● Assignment:
Below this sentence is a listing; return exactly its lines from the one with "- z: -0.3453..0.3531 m" to the one with "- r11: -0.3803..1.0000", both kept, and nothing more.

● Given material:
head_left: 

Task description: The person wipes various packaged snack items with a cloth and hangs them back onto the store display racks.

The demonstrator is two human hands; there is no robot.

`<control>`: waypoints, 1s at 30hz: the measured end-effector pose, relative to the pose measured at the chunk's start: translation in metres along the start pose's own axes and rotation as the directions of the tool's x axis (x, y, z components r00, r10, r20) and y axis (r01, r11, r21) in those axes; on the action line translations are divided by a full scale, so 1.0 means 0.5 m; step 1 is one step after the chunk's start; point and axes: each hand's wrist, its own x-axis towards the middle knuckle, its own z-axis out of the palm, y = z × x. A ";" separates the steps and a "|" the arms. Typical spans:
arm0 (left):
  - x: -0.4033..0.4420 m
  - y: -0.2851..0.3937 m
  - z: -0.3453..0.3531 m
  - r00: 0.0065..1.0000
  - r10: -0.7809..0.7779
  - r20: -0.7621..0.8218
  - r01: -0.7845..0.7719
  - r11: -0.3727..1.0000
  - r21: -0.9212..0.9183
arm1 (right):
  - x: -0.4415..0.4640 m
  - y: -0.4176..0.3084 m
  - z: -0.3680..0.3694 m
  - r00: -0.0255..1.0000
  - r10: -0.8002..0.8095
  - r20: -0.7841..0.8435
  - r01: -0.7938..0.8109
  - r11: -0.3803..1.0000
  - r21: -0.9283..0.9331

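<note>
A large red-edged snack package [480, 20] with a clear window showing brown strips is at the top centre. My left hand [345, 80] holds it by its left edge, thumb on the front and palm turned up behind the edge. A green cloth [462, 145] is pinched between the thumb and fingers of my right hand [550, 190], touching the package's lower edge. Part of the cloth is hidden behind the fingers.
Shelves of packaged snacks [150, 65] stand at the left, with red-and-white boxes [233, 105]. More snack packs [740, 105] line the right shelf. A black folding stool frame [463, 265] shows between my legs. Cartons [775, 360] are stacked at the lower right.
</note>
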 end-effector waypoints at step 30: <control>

● Answer area:
  - z: -0.3453..0.3531 m
  - r00: 0.0065..1.0000
  - r10: -0.7809..0.7779
  - r20: -0.7621..0.8218
  - r01: -0.7845..0.7719
  - r11: -0.3727..1.0000
  - r21: -0.9212..0.9183
arm1 (right):
  - x: -0.4415..0.4640 m
  - y: -0.4176..0.3084 m
  - z: -0.3680..0.3694 m
  - r00: -0.0255..1.0000
  - r10: -0.8002..0.8095
  - r20: -0.7841..0.8435
  - r01: -0.7938..0.8109
  - r11: -0.3803..1.0000

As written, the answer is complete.